Use Copilot with Microsoft Fabric data pipelines
Copilot can help create a data pipeline that copies data from a public or internal datasource into a Lakehouse for analysis. Rather than a click-by-click tutorial, the focus here's on understanding the concepts, flow, and rationale behind each step.
Before any pipeline can run, a few foundational elements must be in place: access to a Fabric tenant with a workspace, and a Lakehouse as the destination. These are the building blocks that ensure there's both a source and a target for the data integration process.
Create a connection
Connections are essential for linking Fabric with external data sources. Conceptually, a connection defines where the data is coming from and how it's accessed. Public datasets can often be ingested with anonymous authentication, while enterprise sources may require stricter credentials.

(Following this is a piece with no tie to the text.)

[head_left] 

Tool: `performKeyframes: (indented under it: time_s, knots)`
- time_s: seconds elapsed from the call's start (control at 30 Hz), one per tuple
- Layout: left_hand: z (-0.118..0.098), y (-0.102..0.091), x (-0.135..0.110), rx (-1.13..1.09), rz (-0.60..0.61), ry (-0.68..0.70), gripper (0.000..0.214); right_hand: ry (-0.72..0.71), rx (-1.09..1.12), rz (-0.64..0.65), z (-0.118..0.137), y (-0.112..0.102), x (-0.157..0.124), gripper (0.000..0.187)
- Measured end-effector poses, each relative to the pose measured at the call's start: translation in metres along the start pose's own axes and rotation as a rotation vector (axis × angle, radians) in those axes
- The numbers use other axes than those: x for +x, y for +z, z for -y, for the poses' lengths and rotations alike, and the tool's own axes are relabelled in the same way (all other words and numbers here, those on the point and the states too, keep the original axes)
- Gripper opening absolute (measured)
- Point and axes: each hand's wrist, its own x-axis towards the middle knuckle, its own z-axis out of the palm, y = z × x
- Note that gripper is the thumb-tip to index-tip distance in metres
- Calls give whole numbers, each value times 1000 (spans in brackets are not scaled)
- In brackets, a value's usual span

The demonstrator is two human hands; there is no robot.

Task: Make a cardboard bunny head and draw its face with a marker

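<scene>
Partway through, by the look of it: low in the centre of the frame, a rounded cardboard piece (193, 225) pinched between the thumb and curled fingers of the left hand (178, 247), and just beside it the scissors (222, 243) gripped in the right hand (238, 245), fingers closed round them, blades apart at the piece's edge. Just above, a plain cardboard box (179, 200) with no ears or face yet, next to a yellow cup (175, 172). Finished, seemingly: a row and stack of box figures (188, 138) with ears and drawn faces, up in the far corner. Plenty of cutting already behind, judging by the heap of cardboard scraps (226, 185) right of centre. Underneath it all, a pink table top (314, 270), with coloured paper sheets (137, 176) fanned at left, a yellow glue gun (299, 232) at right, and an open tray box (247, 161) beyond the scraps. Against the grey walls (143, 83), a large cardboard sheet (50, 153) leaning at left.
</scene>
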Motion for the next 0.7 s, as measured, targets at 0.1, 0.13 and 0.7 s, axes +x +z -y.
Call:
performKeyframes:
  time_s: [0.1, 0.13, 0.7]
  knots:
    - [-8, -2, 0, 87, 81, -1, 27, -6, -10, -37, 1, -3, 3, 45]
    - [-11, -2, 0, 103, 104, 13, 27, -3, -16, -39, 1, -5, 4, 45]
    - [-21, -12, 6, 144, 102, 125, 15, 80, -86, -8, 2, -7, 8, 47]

It's important to have the connections ready before you can use them in a data pipeline. Connections can be managed by selecting the gear icon in the top right corner of the Fabric portal, and selecting Manage connections and gateways. From there, you can create new connections or update existing ones.
Ingest data with Copilot
Once the connections exist, the pipeline must know what to copy and where to put it. Copilot suggests the Ingest data prompt, and assists by generating a Copy Data activity. You still have to provide missing context such as:
- Source connection
- Destination connection
- Target table name
Source connection of CopyDataActivity is [source]; destination connection is [lakehouse]; table name is [tablename].
Copilot scaffolds the activity, but the user must validate and complete it (for example, specifying file path, setting file format, and choosing the correct column delimiter). This reinforces the skill of reviewing defaults and filling in context-sensitive details.
Transform data
Pipelines rarely stop at ingestion. Copilot can extend the workflow by suggesting transform data activities. As an example, you can ask Copilot the following prompt:
Can you add a delete activity as the first activity?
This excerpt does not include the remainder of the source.